→ What you will do
With both ends included, repeat exactly the lines of the entries below from the one containing "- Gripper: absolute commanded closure" down to the one containing "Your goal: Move", and no others.

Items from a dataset
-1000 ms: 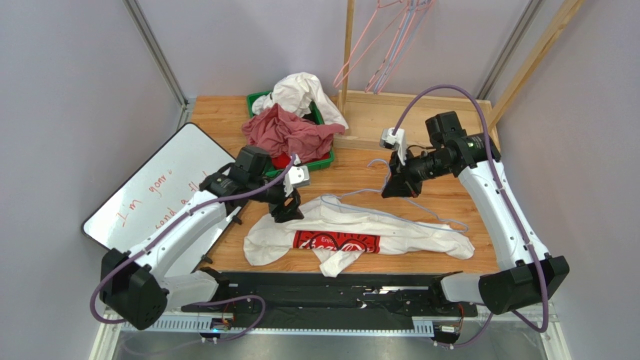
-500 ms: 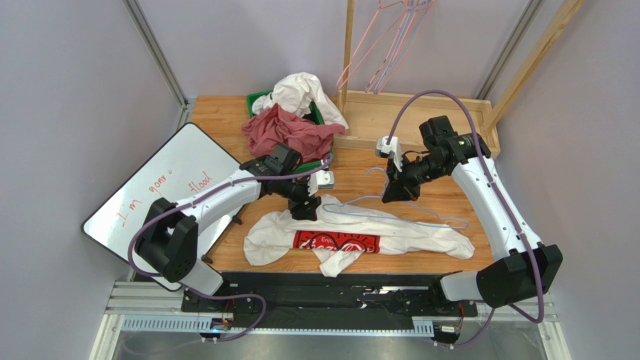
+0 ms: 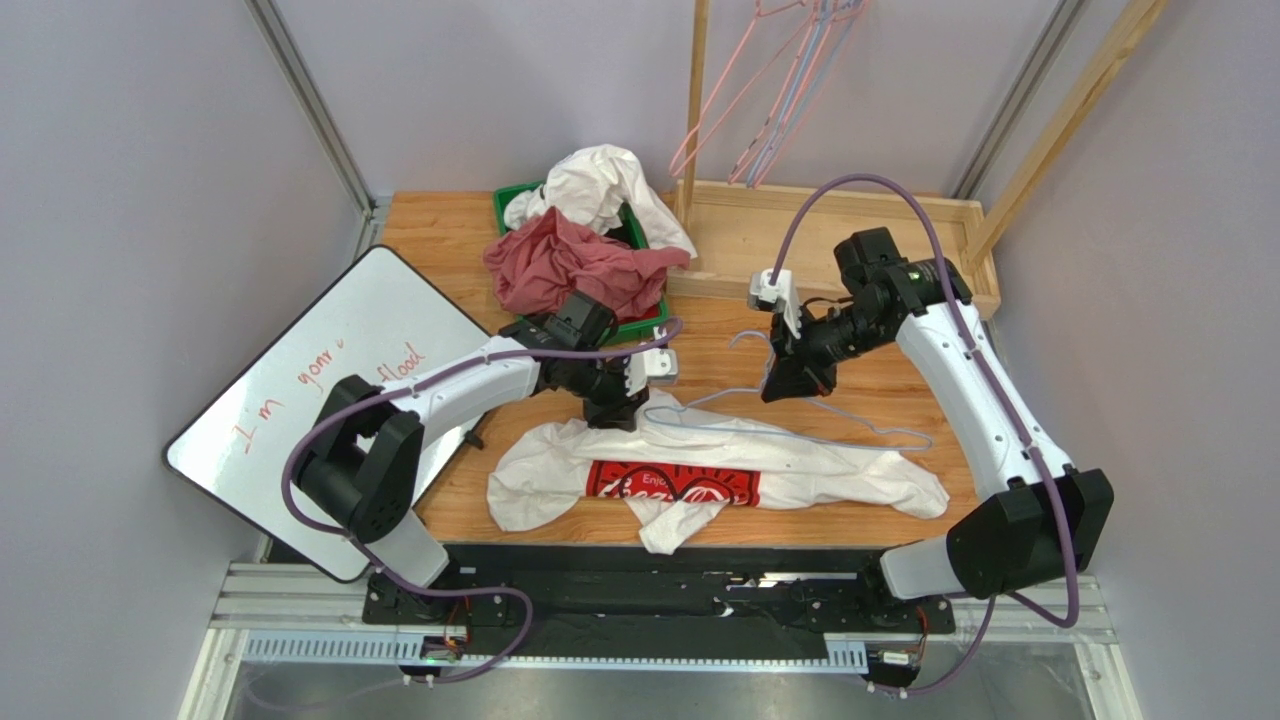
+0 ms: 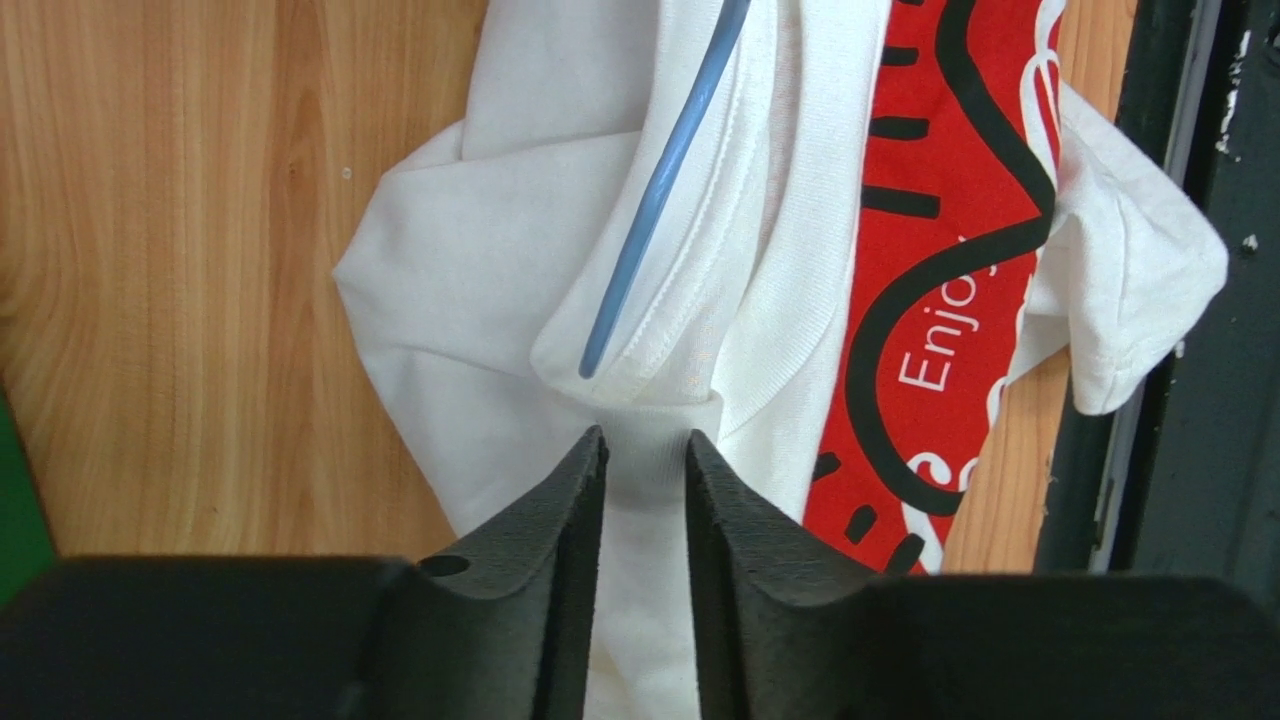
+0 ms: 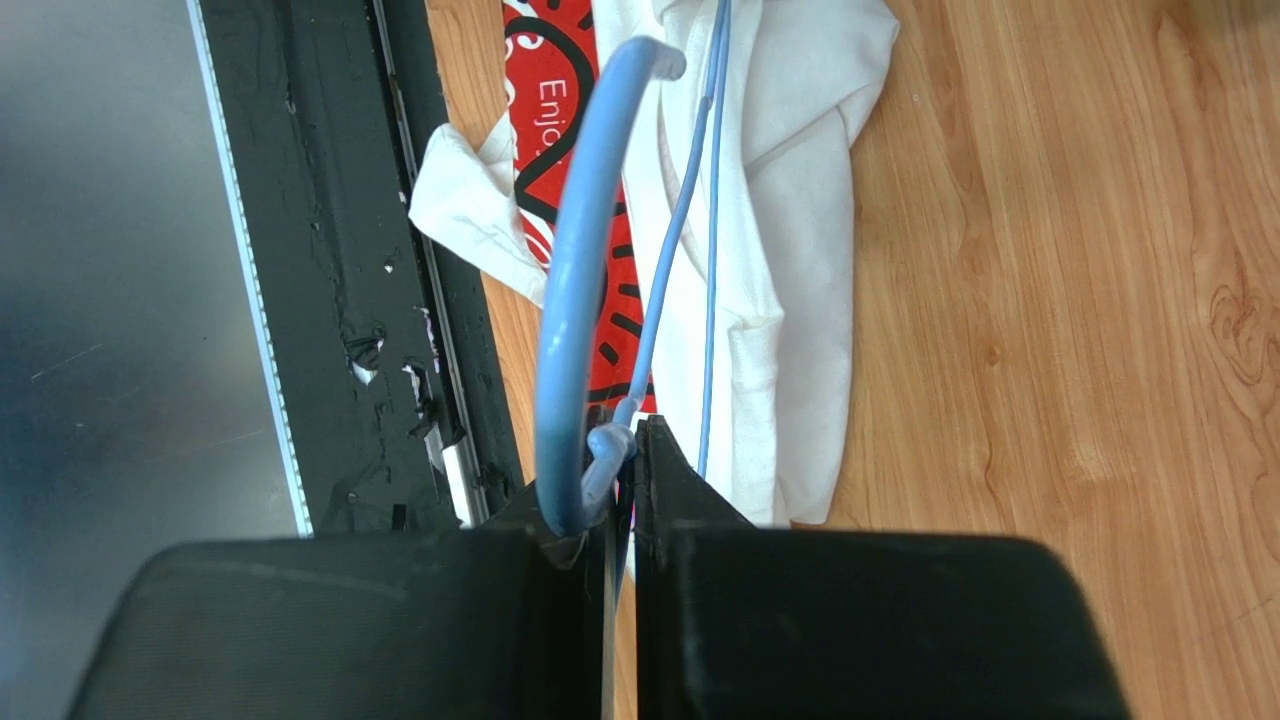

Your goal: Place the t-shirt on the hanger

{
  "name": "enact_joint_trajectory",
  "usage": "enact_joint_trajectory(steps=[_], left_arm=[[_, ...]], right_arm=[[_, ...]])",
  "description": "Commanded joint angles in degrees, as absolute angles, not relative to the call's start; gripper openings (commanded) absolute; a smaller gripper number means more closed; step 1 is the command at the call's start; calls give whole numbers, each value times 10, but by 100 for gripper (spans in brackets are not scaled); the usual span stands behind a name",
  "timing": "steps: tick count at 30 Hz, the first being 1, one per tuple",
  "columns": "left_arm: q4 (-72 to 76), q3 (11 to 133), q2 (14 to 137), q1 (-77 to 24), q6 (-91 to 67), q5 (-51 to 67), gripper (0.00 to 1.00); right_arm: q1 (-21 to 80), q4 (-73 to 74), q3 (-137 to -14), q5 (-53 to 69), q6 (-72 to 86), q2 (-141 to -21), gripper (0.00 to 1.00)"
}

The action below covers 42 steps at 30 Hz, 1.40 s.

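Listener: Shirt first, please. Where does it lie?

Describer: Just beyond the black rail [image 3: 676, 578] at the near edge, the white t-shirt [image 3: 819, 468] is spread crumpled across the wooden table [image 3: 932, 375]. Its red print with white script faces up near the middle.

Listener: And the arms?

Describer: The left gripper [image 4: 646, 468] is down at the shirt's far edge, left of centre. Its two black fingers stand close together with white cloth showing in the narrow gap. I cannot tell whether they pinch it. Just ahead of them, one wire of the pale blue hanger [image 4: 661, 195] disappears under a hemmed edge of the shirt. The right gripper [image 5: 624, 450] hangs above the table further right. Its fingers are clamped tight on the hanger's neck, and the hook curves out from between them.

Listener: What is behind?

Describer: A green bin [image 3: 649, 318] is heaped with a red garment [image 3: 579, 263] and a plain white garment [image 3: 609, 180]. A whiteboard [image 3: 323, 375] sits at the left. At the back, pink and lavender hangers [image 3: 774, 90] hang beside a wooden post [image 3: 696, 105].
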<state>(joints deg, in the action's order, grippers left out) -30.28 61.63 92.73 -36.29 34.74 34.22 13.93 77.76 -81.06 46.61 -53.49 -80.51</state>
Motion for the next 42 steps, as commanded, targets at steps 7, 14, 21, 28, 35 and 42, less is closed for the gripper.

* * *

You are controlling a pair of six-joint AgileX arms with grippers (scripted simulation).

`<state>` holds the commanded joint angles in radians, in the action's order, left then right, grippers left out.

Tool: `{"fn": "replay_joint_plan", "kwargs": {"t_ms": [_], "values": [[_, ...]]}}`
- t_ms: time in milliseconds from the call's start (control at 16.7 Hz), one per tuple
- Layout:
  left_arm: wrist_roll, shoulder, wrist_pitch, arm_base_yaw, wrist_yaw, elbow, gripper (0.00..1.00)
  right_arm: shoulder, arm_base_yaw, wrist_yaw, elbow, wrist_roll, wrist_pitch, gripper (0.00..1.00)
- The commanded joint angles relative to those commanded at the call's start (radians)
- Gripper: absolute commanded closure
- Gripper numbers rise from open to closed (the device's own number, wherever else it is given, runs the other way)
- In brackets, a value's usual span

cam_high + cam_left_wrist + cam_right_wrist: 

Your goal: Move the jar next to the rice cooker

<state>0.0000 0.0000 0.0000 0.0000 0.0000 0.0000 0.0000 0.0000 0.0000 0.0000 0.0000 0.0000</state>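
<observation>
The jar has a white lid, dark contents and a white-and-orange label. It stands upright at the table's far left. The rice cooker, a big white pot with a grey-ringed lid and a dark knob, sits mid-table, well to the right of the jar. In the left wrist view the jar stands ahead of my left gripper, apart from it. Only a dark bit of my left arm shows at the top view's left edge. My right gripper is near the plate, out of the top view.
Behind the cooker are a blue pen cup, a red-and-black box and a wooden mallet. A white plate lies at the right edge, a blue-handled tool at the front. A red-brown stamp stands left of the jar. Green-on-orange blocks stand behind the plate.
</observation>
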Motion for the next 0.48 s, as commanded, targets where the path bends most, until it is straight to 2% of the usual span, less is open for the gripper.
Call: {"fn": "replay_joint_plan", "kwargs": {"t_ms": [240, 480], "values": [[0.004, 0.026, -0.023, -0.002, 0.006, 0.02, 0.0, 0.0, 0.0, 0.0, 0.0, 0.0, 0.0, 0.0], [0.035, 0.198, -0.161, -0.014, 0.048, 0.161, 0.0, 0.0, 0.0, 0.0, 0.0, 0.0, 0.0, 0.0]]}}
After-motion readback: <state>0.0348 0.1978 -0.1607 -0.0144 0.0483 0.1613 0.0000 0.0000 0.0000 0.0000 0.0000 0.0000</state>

→ Exercise solution
- Gripper: absolute commanded closure
- Gripper numbers rise from open to closed (the device's own number, wherever else it is given, runs the other way)
- In brackets, a value's usual span

cam_high + cam_left_wrist + cam_right_wrist: 

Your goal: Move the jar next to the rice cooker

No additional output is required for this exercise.